## What this task involves
Repeat the full listing, word for word.
***** Data block
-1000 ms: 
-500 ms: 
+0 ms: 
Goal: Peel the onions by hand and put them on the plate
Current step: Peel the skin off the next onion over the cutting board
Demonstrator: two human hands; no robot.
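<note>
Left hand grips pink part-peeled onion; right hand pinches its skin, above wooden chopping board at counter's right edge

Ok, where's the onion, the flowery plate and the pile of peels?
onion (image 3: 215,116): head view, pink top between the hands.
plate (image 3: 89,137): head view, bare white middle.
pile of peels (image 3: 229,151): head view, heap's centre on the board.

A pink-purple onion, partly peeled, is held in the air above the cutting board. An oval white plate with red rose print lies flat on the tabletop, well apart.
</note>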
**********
## Output for this task
-1000 ms: 
-500 ms: 
+0 ms: 
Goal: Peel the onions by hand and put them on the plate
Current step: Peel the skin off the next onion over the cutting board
Demonstrator: two human hands; no robot.
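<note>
Left hand grips pink part-peeled onion; right hand pinches its skin, above wooden chopping board at counter's right edge

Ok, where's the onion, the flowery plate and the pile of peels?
onion (image 3: 215,116): head view, pink top between the hands.
plate (image 3: 89,137): head view, bare white middle.
pile of peels (image 3: 229,151): head view, heap's centre on the board.

A pink-purple onion, partly peeled, is held in the air above the cutting board. An oval white plate with red rose print lies flat on the tabletop, well apart.
</note>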

No more is needed for this exercise.